Another reason that the organizing of right-wing groups like AFP has gone largely uncontested in coal country is a simple matter of resources. There are groups like Kentuckians For The Commonwealth that are doing extraordinarily effective organizing in regions where coal is mined, but when a group like AFP comes in with an $11 million ad campaign and bottomless pockets for on-the-ground organizing, we’re in the position of bringing a knife to a nuclear showdown.
Environmental and community advocates will never match the resources of the powerful industries they challenge, but the problem is particularly acute in places like Appalachia, where the big climate funders have largely turned a blind eye to the region. They have so far chosen not to support efforts to stop mountaintop removal and other egregious mining techniques, even though those are the issues that have proven to be effective in swaying public opinion and opening minds. In Appalachia, for instance, mountaintop removal and drinking water pollution are potent “gateway issues” that have inspired many residents to question the honesty and benevolence of the coal industry and their political allies in general.
But by far the most effective way to challenge the power of the “agents of climate inaction” in coal country is to enact policies to diversify the economy and build local support for clean energy industries. While a lot of resources have rightly been expended toward building the energy efficiency and renewable energy industries across the country, climate funders and big environmental groups have provided little if any support for economic initiatives to diversify the economy specifically in coal-dependent regions.
To make matters worse, local politicians in the pocket of the coal industry have shown little initiative in seeking to attract clean energy investments to the region, which puts coal mining regions at an even greater disadvantage.

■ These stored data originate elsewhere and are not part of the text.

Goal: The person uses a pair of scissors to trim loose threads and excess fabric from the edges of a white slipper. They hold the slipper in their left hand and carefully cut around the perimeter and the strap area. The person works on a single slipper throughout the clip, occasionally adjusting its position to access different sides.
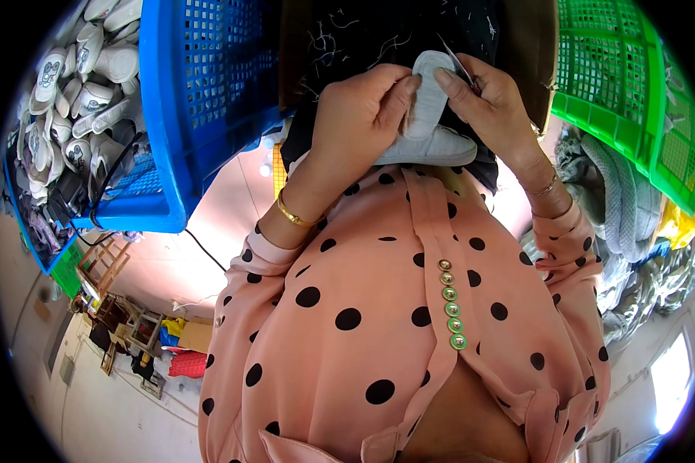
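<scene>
My left hand (363, 112) is closed around the side of a small pale grey shoe (427, 96), held upright over my lap. Its long rounded face is turned up, with the thumb pressed along the edge. A second pale grey shoe (440, 147) lies on its side just below, against my shirt. My right hand (490, 100) is closed too, its thumb near the upright shoe's right edge. Thin pointed metal blades, which look like thread snips (461, 68), stick out from between its fingers; their handles are hidden in the palm.
Dark cloth (394, 31) strewn with white thread ends covers my lap. At left stands a blue plastic basket (170, 139), with many pale shoes (93, 92) beyond it. A green basket (606, 85) and grey shoe pieces (618, 193) are on the right. A cable (205, 251) hangs at left.
</scene>
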Tool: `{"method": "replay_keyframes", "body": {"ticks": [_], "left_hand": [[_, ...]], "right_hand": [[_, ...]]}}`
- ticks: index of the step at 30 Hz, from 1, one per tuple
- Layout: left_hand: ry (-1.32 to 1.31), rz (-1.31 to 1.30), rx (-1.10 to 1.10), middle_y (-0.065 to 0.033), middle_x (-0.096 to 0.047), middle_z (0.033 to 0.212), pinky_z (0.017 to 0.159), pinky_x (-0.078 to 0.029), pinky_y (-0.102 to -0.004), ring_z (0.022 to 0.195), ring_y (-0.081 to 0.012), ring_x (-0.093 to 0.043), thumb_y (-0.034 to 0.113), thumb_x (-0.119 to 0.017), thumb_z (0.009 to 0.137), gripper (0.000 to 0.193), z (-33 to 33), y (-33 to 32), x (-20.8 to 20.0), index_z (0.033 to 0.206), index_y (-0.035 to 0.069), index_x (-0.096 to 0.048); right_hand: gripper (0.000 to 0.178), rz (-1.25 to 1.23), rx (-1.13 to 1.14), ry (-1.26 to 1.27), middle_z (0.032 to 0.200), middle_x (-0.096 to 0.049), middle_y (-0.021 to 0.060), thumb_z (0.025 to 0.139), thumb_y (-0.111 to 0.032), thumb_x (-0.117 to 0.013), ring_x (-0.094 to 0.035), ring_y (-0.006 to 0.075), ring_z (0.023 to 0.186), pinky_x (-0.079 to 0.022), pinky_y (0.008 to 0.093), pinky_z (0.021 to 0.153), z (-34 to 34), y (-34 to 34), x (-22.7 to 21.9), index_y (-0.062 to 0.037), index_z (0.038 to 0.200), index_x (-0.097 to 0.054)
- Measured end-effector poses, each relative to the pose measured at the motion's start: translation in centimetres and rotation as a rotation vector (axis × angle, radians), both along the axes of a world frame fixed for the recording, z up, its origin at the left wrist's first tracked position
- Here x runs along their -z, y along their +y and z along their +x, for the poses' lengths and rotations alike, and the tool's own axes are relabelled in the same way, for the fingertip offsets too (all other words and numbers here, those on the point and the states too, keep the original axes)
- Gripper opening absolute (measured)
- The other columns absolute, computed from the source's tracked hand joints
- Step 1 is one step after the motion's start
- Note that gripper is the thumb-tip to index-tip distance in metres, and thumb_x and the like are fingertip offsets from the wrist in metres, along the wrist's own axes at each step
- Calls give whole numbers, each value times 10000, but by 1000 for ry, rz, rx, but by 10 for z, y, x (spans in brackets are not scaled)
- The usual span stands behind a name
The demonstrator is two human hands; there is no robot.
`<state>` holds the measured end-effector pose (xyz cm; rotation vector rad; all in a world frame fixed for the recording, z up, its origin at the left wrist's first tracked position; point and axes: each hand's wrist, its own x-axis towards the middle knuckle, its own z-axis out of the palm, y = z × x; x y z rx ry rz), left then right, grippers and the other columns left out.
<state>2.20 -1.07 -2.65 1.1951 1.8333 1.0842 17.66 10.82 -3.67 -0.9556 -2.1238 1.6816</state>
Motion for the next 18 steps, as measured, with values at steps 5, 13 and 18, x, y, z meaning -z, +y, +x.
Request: {"method": "replay_keyframes", "body": {"ticks": [5, 13, 18], "left_hand": [[795, 86, -139, -65, -705, 919, 745, -509, -372, 803, -257, -653, 108, -579, 936, 165, -37, 0, 26, 1095, 96, -620], [388, 212, 73, -51, -697, 923, 872, -452, -382, 950, -248, -604, 230, -760, 796, 184, -23, -15, 13, 922, 103, -714], [603, 371, 48, -13, -691, 802, 877, -445, -386, 875, -194, -629, 173, -750, 767, 104, -1, -14, 28, 842, 113, -711]], "right_hand": [[265, -308, 89, 5, 632, -411, -73, 976, -240, -609, -351, 7, 576, -308, 187, 499, 1, 4, -10, 24, 959, -623], [257, -389, 144, 46, 619, -351, -84, 992, -226, -571, -297, 14, 545, -239, 206, 481, -4, 6, 3, -22, 836, -574], [268, -327, 208, 52, 603, -409, -51, 991, -241, -566, -357, 26, 547, -293, 215, 481, -4, 2, 16, -26, 830, -557]]}}
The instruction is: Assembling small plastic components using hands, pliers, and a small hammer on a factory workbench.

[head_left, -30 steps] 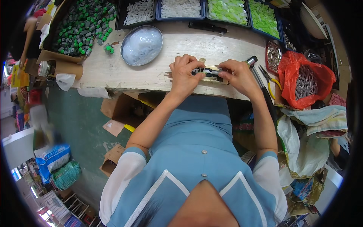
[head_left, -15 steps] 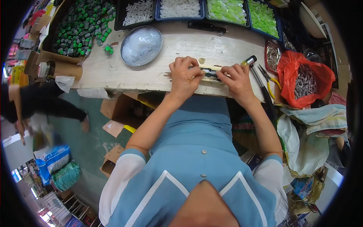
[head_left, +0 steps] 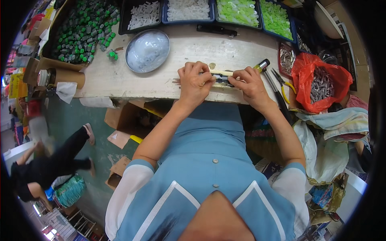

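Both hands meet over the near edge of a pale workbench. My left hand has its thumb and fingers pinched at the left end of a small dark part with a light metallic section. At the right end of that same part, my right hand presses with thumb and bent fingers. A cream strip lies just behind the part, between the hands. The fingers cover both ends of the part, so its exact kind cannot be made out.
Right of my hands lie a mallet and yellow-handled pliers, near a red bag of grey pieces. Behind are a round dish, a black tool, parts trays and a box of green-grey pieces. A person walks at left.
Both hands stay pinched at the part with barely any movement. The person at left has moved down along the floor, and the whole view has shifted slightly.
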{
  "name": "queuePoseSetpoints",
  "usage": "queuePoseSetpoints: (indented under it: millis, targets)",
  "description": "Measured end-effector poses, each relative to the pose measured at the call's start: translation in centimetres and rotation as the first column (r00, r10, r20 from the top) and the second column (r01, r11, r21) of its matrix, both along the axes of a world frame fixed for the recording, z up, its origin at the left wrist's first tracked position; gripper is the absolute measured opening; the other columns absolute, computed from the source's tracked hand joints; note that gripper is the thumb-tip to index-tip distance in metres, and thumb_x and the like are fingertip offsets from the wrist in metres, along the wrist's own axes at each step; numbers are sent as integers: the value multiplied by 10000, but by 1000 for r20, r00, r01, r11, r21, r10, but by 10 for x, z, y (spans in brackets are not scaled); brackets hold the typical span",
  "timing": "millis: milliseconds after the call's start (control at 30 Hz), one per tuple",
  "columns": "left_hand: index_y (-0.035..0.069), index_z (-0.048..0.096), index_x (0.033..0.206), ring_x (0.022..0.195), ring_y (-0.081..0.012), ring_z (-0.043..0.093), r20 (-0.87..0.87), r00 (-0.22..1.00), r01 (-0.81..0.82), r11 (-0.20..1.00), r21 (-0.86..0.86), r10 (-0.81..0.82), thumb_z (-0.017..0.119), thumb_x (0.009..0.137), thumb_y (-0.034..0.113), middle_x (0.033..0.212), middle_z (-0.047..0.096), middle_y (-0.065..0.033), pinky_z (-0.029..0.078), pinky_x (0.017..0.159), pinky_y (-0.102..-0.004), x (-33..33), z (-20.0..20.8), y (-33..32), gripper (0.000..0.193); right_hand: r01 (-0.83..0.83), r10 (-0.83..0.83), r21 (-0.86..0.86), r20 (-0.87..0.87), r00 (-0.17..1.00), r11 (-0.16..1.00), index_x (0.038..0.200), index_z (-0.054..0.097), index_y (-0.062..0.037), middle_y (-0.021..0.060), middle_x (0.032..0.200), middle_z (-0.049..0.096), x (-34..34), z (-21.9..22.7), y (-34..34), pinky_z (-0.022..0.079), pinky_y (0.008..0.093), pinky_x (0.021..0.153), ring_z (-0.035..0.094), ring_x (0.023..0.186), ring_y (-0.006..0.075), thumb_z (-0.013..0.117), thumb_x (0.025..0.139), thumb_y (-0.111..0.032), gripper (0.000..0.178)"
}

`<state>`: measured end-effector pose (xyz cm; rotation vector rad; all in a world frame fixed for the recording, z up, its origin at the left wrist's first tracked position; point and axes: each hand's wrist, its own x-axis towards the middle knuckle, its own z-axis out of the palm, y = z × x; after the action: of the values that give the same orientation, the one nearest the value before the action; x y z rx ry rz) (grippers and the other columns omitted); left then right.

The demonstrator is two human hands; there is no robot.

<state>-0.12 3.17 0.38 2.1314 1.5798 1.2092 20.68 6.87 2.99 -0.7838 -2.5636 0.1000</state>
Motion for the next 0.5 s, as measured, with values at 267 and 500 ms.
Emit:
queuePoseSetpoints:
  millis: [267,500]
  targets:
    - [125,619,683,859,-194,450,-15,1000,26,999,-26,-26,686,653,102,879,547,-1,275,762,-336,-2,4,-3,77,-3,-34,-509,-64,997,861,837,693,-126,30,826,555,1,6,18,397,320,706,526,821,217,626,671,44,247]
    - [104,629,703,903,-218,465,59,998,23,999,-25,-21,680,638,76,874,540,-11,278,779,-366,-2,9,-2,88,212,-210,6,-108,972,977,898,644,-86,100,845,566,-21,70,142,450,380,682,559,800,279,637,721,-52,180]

The best thing that “all you climate people” can do to help break polluting industries’ grip on the tail that’s been wagging the dog of our national energy debate is to support policies to bring clean energy investments to coal-mining communities. Coal use is on the decline, but the political and economic power of the industry in the region where coal is mined has not waned — and won’t, until other industries replace it.
That’s not just good strategy, but it’s also the right thing to do. The communities that have supplied the brunt of America’s energy needs since the Industrial Revolution and powered our rise to be the greatest economy on Earth should not be tossed aside as we move toward a future powered by clean and renewable energy — they should be part of it. And the more we make them a part of that future, the faster we’ll get there.